WHAT TO PRODUCE: Write every line of the material again exactly, with no pictures in the copy.
*** DATASET CONTENT Section Begins ***
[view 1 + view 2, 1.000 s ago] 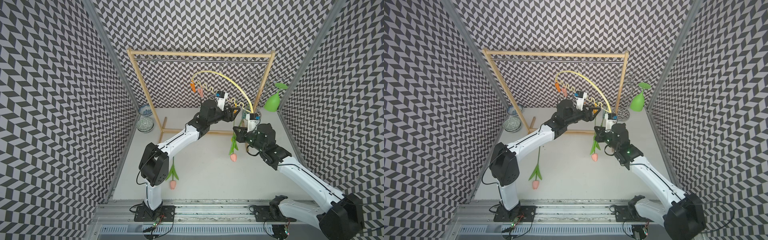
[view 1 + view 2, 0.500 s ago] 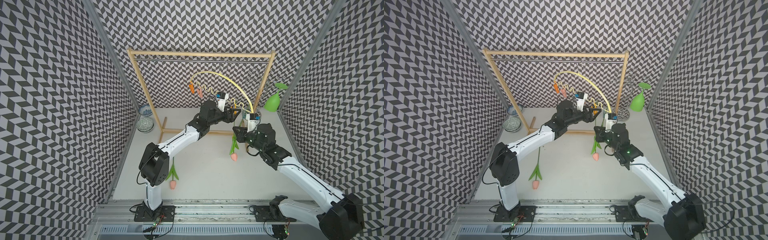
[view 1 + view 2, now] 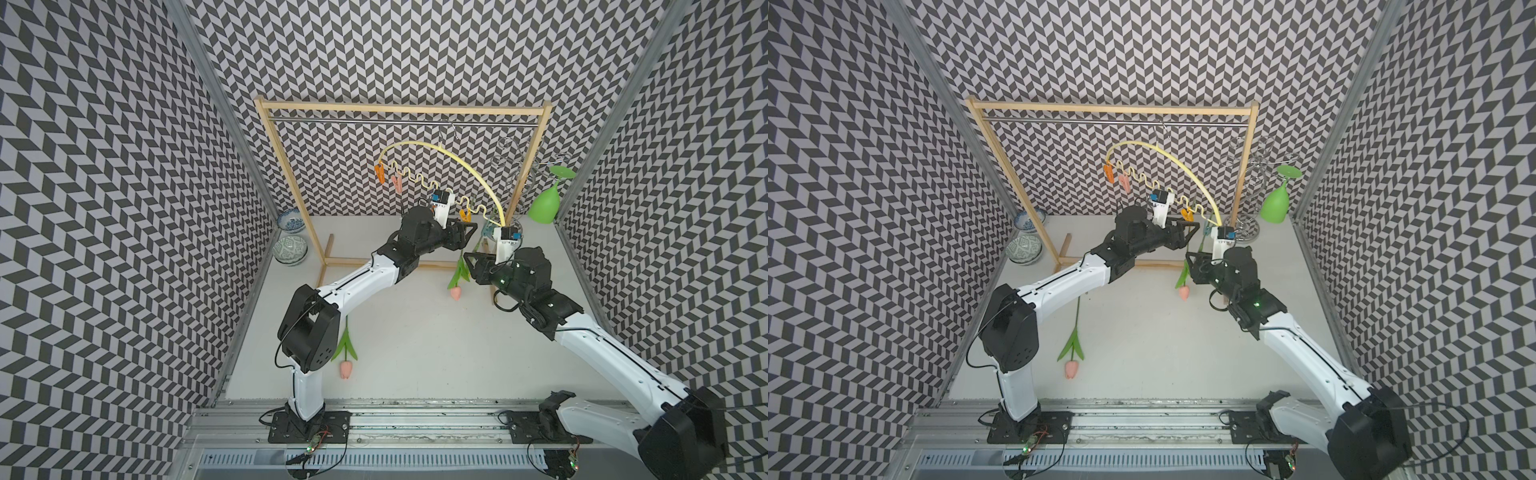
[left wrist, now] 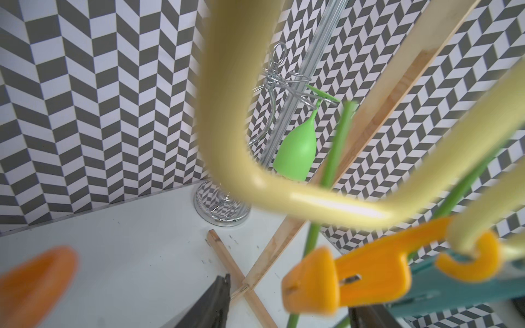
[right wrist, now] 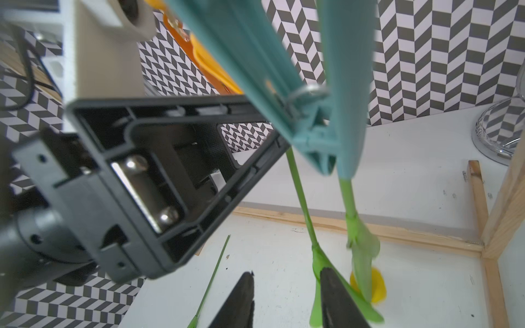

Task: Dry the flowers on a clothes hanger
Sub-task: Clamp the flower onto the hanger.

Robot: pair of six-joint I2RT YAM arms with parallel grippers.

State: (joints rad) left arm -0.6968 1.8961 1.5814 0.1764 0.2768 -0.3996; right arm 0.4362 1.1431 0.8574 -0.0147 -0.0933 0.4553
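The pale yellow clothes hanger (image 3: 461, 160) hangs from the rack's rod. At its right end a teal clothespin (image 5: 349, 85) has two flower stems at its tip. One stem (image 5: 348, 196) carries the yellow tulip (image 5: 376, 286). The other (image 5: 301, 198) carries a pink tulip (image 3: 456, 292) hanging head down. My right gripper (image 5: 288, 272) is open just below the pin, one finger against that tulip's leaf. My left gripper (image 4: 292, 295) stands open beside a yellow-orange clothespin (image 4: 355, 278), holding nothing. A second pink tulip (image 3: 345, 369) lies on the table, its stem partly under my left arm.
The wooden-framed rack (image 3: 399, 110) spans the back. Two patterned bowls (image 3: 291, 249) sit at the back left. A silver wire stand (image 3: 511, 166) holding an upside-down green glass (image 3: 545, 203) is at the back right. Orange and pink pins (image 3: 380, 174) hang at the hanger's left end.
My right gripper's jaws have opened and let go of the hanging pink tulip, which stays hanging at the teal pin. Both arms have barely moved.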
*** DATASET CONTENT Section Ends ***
TASK RESPONSE:
[view 1 + view 2, 1.000 s ago] 
[view 1 + view 2, 0.500 s ago] 
[view 1 + view 2, now] 
[left wrist, now] 
[right wrist, now] 

Task: Dry the flowers on a clothes hanger
Sub-task: Clamp the flower onto the hanger.

Robot: pair of six-joint I2RT YAM arms with parallel grippers.

State: (joints rad) left arm -0.6968 1.8961 1.5814 0.1764 0.2768 -0.3996; right arm 0.4362 1.1431 0.8574 -0.0147 -0.0933 0.4553
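The pale yellow clothes hanger (image 3: 461, 160) hangs from the rack's rod. At its right end a teal clothespin (image 5: 349, 85) has two flower stems at its tip. One stem (image 5: 348, 196) carries the yellow tulip (image 5: 376, 286). The other (image 5: 301, 198) carries a pink tulip (image 3: 456, 292) hanging head down. My right gripper (image 5: 288, 272) is open just below the pin, one finger against that tulip's leaf. My left gripper (image 4: 292, 295) stands open beside a yellow-orange clothespin (image 4: 355, 278), holding nothing. A second pink tulip (image 3: 345, 369) lies on the table, its stem partly under my left arm.
The wooden-framed rack (image 3: 399, 110) spans the back. Two patterned bowls (image 3: 291, 249) sit at the back left. A silver wire stand (image 3: 511, 166) holding an upside-down green glass (image 3: 545, 203) is at the back right. Orange and pink pins (image 3: 380, 174) hang at the hanger's left end.
My right gripper's jaws have opened and let go of the hanging pink tulip, which stays hanging at the teal pin. Both arms have barely moved.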

That is the complete output for this exercise.